Services on Demand
Print version ISSN 0365-0596
On-line version ISSN 1806-4841
An. Bras. Dermatol. vol.80 no.3 Rio de Janeiro May/June 2005
BRAZILIAN DERMATOLOGY ANNALS - 80 YEARS
Serological diagnosis of syphilis*
Professor of the Department of Dermatology of Escola Paulista de Medicina da Universidade Federal de São Paulo (SP)
Eighty years ago, Arlindo de Assis, an assistant of the Instituto Vital Brasil published a long article entitled "O immunodiagnostico da syphilis na actualidade" (The current immune diagnosis of syphilis), in which he reported and discussed about several serological techniques that were under development in the world in the distant year of 1925. Since it is not our purpose to summarize the full text, we cite some parts of the article showing the author's concerns.1
..."The experience progressively taught us that the serodiagnosis of syphilis is based on abnormal reactions of organic liquids which are modified by the disease, over colloidal suspensions of certain lipids. There are strong reasons to suspect that such reactions have specific nature; the unexpected aspect of the phenomenon and the unique complexity of its individualization created, however, in the beginning, severe and compromising misunderstandings; however, the continued improvement of the technique and of interpretations have corrected them and gradually headed towards their elimination."
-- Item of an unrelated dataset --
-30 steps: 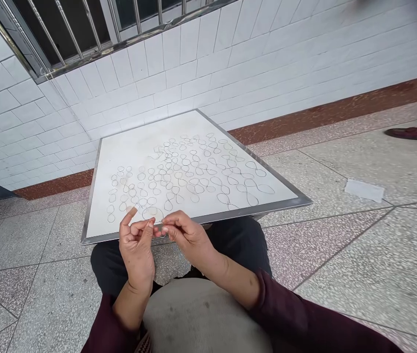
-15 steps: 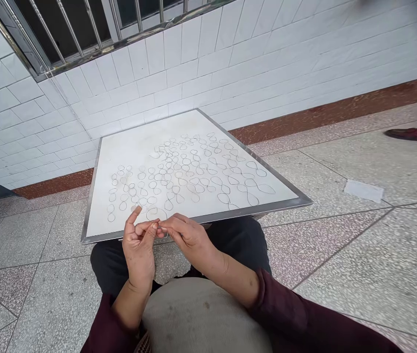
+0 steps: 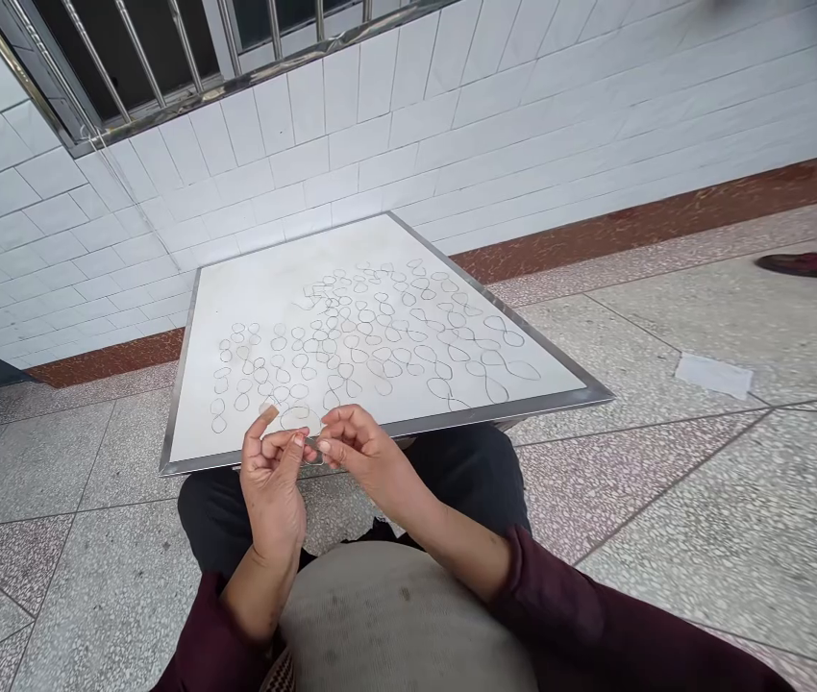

..."Actually, the contact of the colloidal system present in the fluids of healthy individuals or, in general, not suffering from syphilis, is not accompanied by any significant consequence; the colloidal mixture of these lipids with normal liquids indistinctly continues to flocculate at a slow pace, like any other similar systems.
Syphilis, nevertheless, changes the interior medium in such a manner that, from then on, the contact of fluids with lipids triggers a huge unbalance between the two existing colloidal systems, thus making flocculation significantly faster."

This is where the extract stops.